Editor’s Note: Today’s post comes from contributing editor Jordan Mylet. Mylet is a doctoral candidate in history at the University of California, San Diego.
When Bill Wilson had the “spiritual awakening” at the upscale Charles B. Towns Hospital in New York City that would inspire the founding and program of Alcoholics Anonymous, he probably didn’t know the strange, at times sinister, history of the treatment that made his transcendent experience possible.

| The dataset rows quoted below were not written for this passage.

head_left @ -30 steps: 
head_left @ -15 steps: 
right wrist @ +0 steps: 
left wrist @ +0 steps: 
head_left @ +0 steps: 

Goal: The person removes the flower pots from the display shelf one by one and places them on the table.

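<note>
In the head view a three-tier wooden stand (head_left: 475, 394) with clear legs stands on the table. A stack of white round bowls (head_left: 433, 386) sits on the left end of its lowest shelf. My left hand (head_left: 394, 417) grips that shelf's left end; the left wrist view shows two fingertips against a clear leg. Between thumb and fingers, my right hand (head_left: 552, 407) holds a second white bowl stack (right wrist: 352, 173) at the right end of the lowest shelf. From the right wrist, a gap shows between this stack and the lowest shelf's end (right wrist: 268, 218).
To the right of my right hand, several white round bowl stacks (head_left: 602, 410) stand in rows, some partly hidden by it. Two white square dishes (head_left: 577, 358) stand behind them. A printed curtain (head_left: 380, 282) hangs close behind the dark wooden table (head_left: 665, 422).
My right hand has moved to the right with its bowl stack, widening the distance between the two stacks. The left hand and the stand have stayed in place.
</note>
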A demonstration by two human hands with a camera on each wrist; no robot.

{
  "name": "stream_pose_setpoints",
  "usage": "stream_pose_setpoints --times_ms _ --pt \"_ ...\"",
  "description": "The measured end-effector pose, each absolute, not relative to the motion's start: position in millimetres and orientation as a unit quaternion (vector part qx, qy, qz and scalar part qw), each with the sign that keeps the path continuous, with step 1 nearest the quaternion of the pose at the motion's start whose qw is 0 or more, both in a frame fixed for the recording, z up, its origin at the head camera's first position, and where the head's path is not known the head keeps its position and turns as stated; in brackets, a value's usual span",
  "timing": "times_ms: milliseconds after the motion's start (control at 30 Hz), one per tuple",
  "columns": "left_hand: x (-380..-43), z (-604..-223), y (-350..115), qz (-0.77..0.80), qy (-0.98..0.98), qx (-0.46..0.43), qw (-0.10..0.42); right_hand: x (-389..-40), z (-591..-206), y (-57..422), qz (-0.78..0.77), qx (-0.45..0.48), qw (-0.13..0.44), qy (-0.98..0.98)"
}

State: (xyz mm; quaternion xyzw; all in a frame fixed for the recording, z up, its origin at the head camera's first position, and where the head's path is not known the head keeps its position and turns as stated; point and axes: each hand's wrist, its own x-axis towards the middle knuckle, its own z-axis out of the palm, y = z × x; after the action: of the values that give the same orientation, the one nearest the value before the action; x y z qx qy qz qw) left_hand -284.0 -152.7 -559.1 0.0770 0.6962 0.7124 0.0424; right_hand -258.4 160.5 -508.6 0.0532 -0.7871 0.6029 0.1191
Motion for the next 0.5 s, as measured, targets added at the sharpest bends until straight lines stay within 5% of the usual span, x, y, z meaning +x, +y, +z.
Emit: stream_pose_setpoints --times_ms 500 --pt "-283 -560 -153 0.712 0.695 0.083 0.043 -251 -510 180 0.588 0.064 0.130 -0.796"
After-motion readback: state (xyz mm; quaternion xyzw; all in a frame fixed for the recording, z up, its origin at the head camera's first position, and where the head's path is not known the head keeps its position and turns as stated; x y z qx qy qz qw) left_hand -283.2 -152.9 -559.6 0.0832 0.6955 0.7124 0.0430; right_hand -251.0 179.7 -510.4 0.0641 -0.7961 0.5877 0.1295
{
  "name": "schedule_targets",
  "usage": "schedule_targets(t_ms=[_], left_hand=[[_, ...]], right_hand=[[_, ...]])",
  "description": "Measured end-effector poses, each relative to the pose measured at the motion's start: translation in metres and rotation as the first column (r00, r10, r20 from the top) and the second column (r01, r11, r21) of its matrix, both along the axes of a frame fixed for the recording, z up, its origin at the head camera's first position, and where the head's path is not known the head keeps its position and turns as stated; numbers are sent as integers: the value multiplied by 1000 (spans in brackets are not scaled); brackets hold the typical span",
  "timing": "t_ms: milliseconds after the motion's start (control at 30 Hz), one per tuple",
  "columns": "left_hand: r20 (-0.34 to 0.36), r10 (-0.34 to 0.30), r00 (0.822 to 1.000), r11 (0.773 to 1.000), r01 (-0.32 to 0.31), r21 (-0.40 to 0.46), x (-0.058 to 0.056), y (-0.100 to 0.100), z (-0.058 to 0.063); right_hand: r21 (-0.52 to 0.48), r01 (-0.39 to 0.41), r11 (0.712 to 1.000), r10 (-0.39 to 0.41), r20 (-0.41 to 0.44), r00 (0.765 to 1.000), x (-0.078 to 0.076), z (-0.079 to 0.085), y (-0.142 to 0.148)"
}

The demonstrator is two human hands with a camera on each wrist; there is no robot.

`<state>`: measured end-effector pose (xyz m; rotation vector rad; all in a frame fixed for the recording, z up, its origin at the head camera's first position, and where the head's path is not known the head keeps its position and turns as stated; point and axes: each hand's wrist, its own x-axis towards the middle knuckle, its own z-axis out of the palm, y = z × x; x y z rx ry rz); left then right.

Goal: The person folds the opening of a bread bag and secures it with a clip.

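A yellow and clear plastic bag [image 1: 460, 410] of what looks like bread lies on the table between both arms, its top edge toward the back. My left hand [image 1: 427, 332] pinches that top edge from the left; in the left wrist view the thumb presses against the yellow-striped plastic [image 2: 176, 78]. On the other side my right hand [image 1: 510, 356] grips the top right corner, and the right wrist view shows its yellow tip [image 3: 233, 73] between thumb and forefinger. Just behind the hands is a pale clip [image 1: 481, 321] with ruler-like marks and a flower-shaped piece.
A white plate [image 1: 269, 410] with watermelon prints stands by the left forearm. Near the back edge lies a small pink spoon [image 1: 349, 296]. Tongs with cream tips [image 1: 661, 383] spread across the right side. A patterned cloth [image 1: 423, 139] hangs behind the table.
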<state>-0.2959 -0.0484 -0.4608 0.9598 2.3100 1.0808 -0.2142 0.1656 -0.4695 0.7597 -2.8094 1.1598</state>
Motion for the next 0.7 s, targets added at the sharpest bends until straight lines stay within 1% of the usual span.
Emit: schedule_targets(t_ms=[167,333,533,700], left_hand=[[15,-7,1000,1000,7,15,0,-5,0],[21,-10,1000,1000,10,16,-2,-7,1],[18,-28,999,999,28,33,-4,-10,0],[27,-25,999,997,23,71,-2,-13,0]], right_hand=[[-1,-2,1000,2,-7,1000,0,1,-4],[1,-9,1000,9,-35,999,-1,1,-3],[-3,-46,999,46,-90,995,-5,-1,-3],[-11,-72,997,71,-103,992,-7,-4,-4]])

What he received was the Towns Hospital’s version of the belladonna treatment, which had emerged as a cutting-edge addiction treatment in 1900 and became the dominant method in public and private hospitals by the 1920s. Per its name, the treatment was derived from alkaloids of the belladonna and henbane plants in the nightshade family, which had been used for millennia as poison, cosmetic enhancement, and hallucinogen. They were known to be potent, psychoactive, and potentially fatal. As the belladonna treatment (or “hyoscine cure”) spread in American medical practice, physicians and medical researchers engaged in an unwieldy process of trial and error to control the volatile qualities of the drug mixture. In practice, this meant that poor addicts and alcoholics during the first decades of the twentieth century encountered a far more dangerous version of the belladonna treatment. The course of the hyoscine cure reveals the long history of the United States’ two-tiered addiction treatment (and healthcare) system, and the at times wildly experimental character of medicine and pharmacology in the early twentieth century, the same era in which the nation’s narcotics control laws were developed.